断念在即将消失在楼梯口时回了头,他冲狐言张扬一笑,「本大爷是谁?本大爷可是活了万年的‘剑心’!放心吧,包在我身上!」
断念原本站在楼梯口一副要上不上的犹豫模样,此时听了祸北玄的话连忙三步并作两步跨了上去,而狐言用一双通红的豆豆眼盯着断念的背影,「断念,你一定要保证楼姐姐安然无恙!」
狐言闻言抽抽噎噎努力将眼泪止了住,他一扫方才的惊慌失措,仿佛吃了定心丸一般一脸坚定缩在冬榕怀里,开始耐心等待起来。
飞鸢居二楼。
祸北玄轻柔地将楼雨眠放于床上,又定定看了她许久,这才回身对满脸凝重的安歌与断念说,「我会将魔性引入我体内。
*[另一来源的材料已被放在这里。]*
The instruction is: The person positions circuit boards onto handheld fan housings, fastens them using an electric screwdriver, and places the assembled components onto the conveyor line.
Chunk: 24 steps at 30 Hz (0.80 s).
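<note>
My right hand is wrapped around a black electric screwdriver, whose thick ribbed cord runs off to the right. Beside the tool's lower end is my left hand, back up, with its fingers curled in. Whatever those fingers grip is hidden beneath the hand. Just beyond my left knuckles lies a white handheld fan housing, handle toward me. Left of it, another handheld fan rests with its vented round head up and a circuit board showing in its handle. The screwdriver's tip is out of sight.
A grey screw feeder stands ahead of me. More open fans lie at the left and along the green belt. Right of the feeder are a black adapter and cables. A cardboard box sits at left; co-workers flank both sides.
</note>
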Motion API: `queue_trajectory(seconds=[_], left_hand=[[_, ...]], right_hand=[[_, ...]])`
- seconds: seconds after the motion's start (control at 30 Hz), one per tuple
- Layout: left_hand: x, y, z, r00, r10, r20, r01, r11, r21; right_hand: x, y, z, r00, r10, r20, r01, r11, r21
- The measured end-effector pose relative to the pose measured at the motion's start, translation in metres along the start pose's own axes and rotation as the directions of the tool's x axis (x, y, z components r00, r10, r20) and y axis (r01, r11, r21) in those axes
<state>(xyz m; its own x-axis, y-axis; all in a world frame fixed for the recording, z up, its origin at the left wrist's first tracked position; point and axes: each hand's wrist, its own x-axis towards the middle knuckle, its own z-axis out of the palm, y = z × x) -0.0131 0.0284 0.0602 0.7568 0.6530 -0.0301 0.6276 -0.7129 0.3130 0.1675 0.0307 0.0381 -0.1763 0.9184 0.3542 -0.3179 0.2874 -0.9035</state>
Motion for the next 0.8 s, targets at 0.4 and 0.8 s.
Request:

」
安歌一副听到啥天大的玩笑一般,面上露出僵硬的笑容,「五师兄,你在开玩笑么?!你知道魔性入体是啥下场吗!」
一旁的断念也皱着眉轻摇了摇头,「你这办法也不算办法啊,让魔性换个人,不也还是个死么!」
祸北玄在床边坐下来,轻轻替楼雨眠盖上了被子,他用骨节分明的指背摩擦着楼雨眠白软的面颊,只觉有些爱不释手,「放心,她如今不过金丹,诞生出来的魔性修为自是高不到哪去,我能以自身修为将它压制于体内,然后用剑气一点一点将其撕裂,随后剥离出来。」
安歌眉头紧锁,单手抵着下巴沉思,「这法子......听起来可行,但至今为止可从未有人实践过,五师兄,你确定可行?」
断念在房内来回踱步,「这样东西方法,也不是不行......万年前,在我诞生之初,我依稀想起有过这么一回事,但他们的下场可不太好......小子,你确定要这么做?你现在可是大乘中期,引魔入体这等事的后果,我们可是谁都不知道的,万一因此而废了修为,你可如何是好?为了她,值得吗?」
祸北玄一瞬不瞬盯着毫无生气的楼雨眠,他冰凉的指尖划过楼雨眠的唇瓣,而她唇瓣的温度,竟比他的指尖还要冷上几分。